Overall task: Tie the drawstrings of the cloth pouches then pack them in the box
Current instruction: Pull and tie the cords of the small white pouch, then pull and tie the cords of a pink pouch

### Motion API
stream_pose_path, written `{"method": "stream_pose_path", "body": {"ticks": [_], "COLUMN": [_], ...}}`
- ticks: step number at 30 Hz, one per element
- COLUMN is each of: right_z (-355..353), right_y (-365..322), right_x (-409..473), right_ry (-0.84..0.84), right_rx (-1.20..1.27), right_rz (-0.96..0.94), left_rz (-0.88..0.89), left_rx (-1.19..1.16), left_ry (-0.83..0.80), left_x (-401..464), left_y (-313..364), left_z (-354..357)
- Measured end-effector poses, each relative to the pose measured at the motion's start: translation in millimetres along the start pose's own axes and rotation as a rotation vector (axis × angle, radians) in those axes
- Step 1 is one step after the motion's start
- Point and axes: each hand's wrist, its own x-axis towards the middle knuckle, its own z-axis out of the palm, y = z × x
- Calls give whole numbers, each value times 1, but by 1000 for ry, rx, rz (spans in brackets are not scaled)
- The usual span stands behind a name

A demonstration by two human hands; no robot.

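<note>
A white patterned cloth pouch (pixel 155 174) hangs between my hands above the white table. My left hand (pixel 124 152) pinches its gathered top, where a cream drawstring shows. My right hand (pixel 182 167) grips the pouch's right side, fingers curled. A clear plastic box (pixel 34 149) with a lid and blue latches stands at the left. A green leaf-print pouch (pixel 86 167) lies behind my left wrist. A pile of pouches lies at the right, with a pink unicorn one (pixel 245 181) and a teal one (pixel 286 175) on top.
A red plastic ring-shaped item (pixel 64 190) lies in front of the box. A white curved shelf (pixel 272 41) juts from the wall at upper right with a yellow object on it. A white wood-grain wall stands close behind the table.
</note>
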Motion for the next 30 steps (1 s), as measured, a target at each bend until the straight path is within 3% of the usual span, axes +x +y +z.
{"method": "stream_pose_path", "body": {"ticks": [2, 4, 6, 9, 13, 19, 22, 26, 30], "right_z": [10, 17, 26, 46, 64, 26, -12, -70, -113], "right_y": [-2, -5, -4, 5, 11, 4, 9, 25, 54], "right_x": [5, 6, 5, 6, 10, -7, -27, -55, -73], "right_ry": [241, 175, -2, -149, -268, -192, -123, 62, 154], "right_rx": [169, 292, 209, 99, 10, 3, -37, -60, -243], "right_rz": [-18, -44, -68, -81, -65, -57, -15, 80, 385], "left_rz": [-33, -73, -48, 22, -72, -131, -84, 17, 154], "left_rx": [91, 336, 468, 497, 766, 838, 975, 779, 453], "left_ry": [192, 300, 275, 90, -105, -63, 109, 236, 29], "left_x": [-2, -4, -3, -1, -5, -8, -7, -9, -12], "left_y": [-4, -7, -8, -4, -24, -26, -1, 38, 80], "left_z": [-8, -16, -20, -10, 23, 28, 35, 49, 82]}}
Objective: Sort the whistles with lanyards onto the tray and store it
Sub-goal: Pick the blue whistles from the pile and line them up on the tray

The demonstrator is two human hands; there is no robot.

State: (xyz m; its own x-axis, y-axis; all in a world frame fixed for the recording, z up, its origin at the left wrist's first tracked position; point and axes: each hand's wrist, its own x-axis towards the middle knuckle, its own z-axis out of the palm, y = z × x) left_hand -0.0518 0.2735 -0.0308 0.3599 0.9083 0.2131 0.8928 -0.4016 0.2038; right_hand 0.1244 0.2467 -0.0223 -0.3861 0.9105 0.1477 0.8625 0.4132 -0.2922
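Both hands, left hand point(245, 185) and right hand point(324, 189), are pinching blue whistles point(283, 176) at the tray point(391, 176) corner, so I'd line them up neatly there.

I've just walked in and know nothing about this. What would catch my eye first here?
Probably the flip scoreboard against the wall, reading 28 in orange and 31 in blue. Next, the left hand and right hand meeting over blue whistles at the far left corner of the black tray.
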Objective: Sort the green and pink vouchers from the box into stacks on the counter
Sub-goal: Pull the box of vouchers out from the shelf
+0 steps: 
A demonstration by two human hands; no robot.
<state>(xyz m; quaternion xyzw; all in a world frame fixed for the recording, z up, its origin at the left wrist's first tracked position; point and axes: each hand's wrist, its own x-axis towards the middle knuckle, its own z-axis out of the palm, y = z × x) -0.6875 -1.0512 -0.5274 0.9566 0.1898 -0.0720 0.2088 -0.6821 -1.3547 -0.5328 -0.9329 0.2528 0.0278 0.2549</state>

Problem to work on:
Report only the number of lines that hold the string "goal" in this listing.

Your solution:
2